Babies and Ethics

RADIO stations in Des Moines, Iowa, and Pensacola, Fla. are currently sponsoring what might rank as one of the most tasteless events of the year - Breeders Cup contests, offering prizes to the first couple to conceive. Once a week, three couples in each city gather at their local station to talk on the air about their efforts to have a family. As one of the would-be fathers competing in Des Moines admits, ``It's the nontraditional way.'' These couples are not the only ones taking a nontraditional and highly public approach to conception and childbearing. Last month the New England Journal of Medicine made front-page news when it reported that four of seven post-menopausal women between the ages of 40 and 44 gave birth to healthy babies using eggs donated by younger women. And earlier this fall a surrogate mother in California lost a highly publicized legal battle for custody of a baby she bore for another couple - an infant to whom she had no genetic link.

For desperate couples longing to have a baby, in vitro fertilization and other high-tech medical advances may represent a dream come true. But what is biologically possible is not always socially, ethically, and legally desirable. Increasingly, biotechnology is weaving a tangled web of parentage, pitting birth mothers against genetic parents and giving rise to such chilling phrases as ``host womb'' and ``fetal nanny.'' The heartfelt question becomes: Who - or what - is a parent?

No one should dismiss or belittle the love and the desire for a family that motivates couples to pursue expensive, difficult procedures that often do not produce a baby.

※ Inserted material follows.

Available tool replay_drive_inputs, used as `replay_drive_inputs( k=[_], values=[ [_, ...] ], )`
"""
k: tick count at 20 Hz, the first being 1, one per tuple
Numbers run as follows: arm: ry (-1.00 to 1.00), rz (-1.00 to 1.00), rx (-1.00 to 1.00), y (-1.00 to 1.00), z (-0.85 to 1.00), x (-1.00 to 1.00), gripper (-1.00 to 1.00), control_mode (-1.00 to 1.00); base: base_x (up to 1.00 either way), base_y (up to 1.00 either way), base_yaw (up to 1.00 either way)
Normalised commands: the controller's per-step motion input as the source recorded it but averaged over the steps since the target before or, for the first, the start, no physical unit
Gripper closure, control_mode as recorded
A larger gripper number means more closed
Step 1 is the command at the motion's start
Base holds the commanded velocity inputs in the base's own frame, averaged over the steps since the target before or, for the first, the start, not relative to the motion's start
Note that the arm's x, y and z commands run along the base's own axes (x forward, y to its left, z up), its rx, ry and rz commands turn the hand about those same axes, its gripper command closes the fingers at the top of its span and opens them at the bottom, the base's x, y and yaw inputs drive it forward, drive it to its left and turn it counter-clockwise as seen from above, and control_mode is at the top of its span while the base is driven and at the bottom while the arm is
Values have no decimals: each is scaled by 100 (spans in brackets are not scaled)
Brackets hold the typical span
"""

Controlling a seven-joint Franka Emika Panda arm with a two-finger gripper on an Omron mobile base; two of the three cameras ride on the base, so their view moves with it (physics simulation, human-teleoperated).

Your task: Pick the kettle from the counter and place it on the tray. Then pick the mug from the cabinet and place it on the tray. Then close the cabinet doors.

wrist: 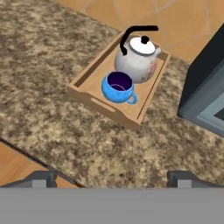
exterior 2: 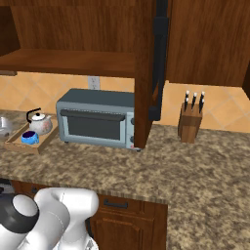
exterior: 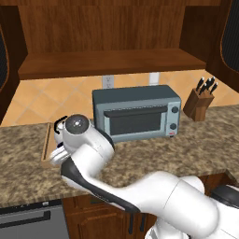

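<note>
End effector (wrist: 112, 177) wide, empty; kettle (wrist: 136, 61) and mug (wrist: 118, 87) on tray (wrist: 85, 78). We next close cabinet doors (exterior 2: 159, 63), twelve o'clock.

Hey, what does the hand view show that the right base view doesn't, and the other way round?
Hand view alone: the open tool's two dark finger tips at the bottom edge, holding nothing, and the mug's dark inside from above, with its handle turned away from the kettle.

Right base view alone: the cabinet's wide shelf, an open cabinet door seen edge-on, a knife block, a wall outlet.

Both: the kettle and blue mug standing together on the wooden tray, on the granite counter, with the toaster oven beside the tray.
</note>
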Motion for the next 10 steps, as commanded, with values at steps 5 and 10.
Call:
replay_drive_inputs(
  k=[5, 10],
  values=[
    [-2, -12, -4, 12, 36, -52, -100, -100, 0, 0, 0],
    [-8, -6, -3, 7, 32, -57, -100, -100, 0, 0, 0]
  ],
)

But the brave new world has not arrived yet, despite hype from fertility clinics and hoopla from the media. Perhaps this is just as well. For if the biogenetic engineers have their technical problems, these are nothing compared with the moral puzzlers facing the bioethicists. When the reverent human act of childbearing gets reduced to either biomechanics or a game of Breeders Cup, it is a warning sign that everybody has a lot of second thinking to do.